Ввалился старший лейтенант Скнига, оглушил весь дом грохотом каблуков, громом своего голоса, взрывами хохота, втиснулся за перегородку ко мне.
— Вставай, комбат! — Он стащил с меня шинель, которой я укрывался. Боевой день на пороге!..
Я подмигнул ему и щелкнул пальцем по горлу.
— Где успел?
— Могу угостить. Для возвышения настроения! — Он заржал, обнажая оба ряда белых и плотных зубов.
— Где ты пропадал? Где твои пушки?
— Пушки в надежном месте — смотрят в лицо врагу! Пойдем, удостоверься.
На улице молоденькие деревца с еще уцелевшими реденькими листиками трепал ветер, сгибая их в дугу, и тоненькие веточки почти касались мокрой земли. Небо не прояснялось ни ночью, ни днем, тучи, будто вспаханные ветром, лежали глубокими бороздами, где чернее, где светлее. Под ногами стыла студеная слякоть.
«В такую пору только и сидеть в окопах», — с усмешкой подумал я.
А окопы были вырыты наспех, с большими интервалами, стрелковые ячейки неглубокие, пулеметные гнезда тесные…
Стало уже светло, насколько может быть светлым октябрьское утро с низким водянистым небом. Глухая и гнетущая стояла вокруг тишина. И в этой тишине крался, подступая все ближе и ближе, смутный шорох шагов большого людского скопища. Шорох этот доплывал, не касаясь слуха, угадывался чутьем… Вдали зябли, продуваемые серыми ветрами, черные перелески, таили в себе опасность.
— Ты спрашивал, где мои пушки, — заговорил старший лейтенант Скнига. Прижав локтем перчатки и повернувшись спиной к ветру, он пытался прикурить. — С лупой в руках не отыщешь. Так мы прячемся. До момента… — И зашагал от дороги вправо, прямиком туда, где были замаскированы его пушки.

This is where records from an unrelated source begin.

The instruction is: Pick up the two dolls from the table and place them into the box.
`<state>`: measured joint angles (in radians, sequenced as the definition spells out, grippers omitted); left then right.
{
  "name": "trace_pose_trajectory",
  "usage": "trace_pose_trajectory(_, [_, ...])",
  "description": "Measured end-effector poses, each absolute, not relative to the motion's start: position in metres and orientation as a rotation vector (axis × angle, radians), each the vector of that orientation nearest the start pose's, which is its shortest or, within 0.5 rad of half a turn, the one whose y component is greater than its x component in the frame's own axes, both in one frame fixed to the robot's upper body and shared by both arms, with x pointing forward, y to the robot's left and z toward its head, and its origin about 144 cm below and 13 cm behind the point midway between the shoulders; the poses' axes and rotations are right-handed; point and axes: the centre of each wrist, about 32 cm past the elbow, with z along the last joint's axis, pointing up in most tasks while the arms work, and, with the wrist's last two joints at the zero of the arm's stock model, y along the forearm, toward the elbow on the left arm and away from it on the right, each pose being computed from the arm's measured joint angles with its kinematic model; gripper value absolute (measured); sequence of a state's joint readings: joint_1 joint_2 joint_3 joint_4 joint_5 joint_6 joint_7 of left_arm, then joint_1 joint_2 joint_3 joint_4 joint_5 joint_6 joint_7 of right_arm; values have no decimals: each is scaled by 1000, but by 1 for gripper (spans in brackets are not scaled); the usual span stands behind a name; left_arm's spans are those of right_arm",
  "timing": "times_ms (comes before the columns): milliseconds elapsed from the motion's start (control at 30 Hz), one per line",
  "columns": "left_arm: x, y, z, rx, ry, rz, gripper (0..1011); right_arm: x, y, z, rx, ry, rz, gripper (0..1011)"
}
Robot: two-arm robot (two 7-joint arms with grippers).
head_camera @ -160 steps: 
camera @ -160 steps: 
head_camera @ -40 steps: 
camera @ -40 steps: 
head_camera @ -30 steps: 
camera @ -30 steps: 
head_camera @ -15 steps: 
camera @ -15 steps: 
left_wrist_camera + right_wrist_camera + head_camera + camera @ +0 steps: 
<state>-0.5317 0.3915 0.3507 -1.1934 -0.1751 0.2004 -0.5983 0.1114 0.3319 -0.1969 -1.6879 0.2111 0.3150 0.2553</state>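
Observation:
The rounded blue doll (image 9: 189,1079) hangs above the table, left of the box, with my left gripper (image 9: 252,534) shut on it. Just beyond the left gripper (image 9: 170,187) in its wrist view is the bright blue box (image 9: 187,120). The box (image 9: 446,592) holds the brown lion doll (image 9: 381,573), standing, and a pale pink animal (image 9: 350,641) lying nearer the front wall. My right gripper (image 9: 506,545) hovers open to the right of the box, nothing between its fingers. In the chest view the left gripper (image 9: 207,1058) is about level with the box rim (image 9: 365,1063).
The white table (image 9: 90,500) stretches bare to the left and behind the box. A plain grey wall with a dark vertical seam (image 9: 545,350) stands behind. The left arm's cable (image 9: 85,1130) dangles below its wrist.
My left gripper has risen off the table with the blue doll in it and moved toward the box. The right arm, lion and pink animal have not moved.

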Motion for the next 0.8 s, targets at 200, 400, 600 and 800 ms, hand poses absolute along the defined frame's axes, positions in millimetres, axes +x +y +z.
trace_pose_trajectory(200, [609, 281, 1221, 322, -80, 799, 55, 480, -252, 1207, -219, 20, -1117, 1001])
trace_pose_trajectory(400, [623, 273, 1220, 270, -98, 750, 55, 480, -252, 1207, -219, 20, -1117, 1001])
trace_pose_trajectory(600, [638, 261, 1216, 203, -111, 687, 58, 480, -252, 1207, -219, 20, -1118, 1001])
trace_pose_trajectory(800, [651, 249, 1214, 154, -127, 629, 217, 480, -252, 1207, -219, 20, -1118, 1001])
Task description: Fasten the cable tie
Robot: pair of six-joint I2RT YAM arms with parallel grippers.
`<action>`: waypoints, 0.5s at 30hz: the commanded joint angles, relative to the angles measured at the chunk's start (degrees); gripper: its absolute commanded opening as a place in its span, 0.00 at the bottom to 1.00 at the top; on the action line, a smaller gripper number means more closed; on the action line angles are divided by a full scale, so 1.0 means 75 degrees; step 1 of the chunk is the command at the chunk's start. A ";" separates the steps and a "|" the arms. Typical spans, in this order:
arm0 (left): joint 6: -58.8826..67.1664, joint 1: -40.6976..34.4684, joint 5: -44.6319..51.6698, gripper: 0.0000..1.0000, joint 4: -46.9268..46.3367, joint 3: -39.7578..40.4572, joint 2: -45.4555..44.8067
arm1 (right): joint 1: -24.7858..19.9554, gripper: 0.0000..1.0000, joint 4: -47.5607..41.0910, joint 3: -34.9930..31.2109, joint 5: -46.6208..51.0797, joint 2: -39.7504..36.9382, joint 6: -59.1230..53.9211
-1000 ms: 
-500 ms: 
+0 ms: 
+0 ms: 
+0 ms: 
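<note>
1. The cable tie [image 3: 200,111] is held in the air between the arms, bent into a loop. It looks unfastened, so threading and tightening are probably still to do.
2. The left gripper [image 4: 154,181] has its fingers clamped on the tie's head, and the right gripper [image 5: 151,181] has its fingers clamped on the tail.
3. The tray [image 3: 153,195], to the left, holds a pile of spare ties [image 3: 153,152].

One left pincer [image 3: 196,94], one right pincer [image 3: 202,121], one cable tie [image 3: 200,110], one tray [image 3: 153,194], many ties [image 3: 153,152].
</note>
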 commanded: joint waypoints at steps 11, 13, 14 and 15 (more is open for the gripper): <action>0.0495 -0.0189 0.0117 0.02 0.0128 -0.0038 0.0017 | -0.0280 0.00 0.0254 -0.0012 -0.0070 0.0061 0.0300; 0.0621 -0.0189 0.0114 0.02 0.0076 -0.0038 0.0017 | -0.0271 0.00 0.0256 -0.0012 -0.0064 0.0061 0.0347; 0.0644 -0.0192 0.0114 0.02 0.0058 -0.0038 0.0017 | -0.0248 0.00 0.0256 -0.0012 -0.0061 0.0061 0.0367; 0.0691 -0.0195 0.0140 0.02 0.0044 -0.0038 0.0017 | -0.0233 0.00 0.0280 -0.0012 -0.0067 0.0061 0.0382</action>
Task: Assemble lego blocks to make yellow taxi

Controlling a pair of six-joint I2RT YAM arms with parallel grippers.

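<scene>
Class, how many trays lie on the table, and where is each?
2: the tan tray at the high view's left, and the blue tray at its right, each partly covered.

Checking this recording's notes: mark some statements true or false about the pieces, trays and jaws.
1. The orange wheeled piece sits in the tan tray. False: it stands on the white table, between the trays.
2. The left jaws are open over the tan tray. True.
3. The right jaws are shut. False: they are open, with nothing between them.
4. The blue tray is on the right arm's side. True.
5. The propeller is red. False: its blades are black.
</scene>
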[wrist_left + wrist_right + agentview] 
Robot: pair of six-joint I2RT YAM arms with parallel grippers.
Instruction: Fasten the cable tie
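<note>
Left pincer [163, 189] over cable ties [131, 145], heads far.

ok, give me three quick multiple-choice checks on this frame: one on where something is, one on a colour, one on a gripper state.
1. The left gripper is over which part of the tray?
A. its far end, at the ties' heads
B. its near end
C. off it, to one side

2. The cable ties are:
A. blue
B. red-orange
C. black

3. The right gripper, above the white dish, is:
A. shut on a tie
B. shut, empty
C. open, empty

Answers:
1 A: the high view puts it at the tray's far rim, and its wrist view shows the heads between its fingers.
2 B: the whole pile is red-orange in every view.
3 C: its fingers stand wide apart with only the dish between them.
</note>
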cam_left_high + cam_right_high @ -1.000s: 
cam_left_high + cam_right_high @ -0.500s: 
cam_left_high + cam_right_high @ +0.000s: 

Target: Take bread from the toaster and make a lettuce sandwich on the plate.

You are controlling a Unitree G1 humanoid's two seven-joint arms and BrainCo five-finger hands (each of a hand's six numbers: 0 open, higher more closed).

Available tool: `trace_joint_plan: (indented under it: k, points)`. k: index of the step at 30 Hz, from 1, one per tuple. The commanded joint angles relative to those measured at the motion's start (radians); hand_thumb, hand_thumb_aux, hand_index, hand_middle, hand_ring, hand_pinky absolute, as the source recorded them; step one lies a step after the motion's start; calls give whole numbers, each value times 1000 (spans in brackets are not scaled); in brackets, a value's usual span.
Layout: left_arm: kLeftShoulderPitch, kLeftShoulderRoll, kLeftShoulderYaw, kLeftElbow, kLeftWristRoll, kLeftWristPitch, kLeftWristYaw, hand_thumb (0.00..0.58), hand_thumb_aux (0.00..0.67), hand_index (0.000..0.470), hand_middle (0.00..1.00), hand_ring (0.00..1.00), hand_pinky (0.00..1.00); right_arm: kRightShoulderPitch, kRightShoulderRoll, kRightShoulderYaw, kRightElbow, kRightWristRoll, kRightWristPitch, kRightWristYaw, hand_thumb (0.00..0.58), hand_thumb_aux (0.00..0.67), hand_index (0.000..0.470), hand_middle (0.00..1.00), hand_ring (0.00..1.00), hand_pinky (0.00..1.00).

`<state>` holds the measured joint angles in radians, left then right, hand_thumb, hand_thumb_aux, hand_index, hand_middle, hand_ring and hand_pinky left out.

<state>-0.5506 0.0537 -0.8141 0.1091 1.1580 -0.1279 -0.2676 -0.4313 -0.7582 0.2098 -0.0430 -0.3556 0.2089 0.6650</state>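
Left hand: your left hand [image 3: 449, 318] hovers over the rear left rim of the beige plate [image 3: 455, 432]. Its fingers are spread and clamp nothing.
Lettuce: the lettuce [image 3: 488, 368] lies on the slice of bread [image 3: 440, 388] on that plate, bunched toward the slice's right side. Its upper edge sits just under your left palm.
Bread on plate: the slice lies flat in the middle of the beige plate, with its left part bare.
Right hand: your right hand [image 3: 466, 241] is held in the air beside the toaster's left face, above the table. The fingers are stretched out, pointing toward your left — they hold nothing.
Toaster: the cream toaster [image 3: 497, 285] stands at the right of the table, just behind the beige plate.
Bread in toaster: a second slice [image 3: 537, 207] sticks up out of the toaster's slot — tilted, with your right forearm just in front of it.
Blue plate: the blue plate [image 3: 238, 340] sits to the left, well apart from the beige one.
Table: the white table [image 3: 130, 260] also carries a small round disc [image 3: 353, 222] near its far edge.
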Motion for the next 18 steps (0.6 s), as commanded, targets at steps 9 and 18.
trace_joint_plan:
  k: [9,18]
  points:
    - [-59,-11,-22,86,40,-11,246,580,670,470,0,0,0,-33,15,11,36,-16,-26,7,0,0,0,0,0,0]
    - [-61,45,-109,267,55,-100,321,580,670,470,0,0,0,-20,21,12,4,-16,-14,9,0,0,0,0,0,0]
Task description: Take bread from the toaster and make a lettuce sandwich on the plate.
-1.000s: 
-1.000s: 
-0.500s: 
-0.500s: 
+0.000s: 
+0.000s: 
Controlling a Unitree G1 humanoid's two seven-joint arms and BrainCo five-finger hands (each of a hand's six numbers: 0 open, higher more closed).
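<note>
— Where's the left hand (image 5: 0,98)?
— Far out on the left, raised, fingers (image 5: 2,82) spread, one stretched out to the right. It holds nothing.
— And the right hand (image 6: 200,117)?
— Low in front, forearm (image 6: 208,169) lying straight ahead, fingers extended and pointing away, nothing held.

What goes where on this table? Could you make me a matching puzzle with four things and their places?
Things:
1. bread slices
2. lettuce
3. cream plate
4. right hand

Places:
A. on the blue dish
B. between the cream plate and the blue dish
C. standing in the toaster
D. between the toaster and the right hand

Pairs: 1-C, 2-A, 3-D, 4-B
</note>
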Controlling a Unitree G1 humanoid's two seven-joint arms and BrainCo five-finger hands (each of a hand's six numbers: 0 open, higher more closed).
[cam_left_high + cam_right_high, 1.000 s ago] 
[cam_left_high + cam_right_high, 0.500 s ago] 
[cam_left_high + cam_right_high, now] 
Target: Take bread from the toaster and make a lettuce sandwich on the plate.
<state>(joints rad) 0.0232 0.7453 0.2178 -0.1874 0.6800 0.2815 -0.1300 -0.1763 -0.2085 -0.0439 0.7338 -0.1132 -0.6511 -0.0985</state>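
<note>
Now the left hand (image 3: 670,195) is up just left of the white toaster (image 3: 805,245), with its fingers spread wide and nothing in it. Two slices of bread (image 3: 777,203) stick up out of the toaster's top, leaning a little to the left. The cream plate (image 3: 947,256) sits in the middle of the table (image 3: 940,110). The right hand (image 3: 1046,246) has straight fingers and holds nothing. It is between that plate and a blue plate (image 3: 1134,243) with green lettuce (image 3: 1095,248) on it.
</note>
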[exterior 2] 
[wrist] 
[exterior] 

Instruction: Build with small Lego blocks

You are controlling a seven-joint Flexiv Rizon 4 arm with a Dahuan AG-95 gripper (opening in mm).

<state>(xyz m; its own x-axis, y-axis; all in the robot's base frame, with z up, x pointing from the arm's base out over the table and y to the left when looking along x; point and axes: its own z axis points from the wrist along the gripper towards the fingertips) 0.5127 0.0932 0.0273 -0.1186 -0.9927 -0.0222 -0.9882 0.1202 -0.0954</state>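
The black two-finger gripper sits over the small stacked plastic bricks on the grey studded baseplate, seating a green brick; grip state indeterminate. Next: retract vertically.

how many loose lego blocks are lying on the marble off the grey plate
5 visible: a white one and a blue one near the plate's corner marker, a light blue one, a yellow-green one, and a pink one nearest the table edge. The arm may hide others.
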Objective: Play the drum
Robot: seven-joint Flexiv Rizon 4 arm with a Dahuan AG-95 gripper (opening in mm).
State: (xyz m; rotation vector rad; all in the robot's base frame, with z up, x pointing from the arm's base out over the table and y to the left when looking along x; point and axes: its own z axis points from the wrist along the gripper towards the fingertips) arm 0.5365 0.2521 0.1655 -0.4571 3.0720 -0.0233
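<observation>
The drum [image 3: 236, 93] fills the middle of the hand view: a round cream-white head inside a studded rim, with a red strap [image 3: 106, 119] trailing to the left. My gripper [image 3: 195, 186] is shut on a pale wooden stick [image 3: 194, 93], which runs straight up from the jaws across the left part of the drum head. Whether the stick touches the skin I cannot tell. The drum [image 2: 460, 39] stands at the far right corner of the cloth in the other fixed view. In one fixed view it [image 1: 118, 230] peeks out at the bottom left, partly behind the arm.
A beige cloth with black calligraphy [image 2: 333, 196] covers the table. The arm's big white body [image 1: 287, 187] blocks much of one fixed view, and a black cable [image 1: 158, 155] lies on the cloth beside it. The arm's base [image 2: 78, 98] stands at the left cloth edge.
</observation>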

Чертыханов, провожая его взглядом, отметил не без восхищения:
— Лихой командир… Интересно, каким окажется в деле. Ребята, те, что необстрелянные, побаиваются немцев. Пока шли, веселые были, бодрые, шутили. А пришло время врагу в глаза взглянуть вблизи, и все шуточки погасли…
— А ты не боишься, что ли? — спросил я.
Прокофий тонко и хитро улыбнулся.
— Я, товарищ капитан, когда остаюсь один, люблю размышлять. Мысли просто не дают покою, особенно когда тихо или когда на небе луна блещет. И когда я сыт…
— По-моему, ты никогда не бываешь голоден.
— У вас хороший глаз, товарищ капитан.
— О чем же ты размышляешь? — спросил я.
— Насчет страха вы спросили… Я, товарищ капитан, устал страшиться. Надоело. Даю вам честное, благородное слово. Надоело! Я перестал уважать себя… Теперь я решил окончательно и бесповоротно: пускай немцы меня страшатся, как по нотам! От этого мне стало как-то легче жить. Спокойнее. И потом… Я много думаю о Германии, о немцах… — Чертыханов не договорил того, что он думал о немцах, изменился в лице и шагнул вперед. Он приложил к глазам бинокль, который брал у меня и носил, перекинув ремень через шею, на груди.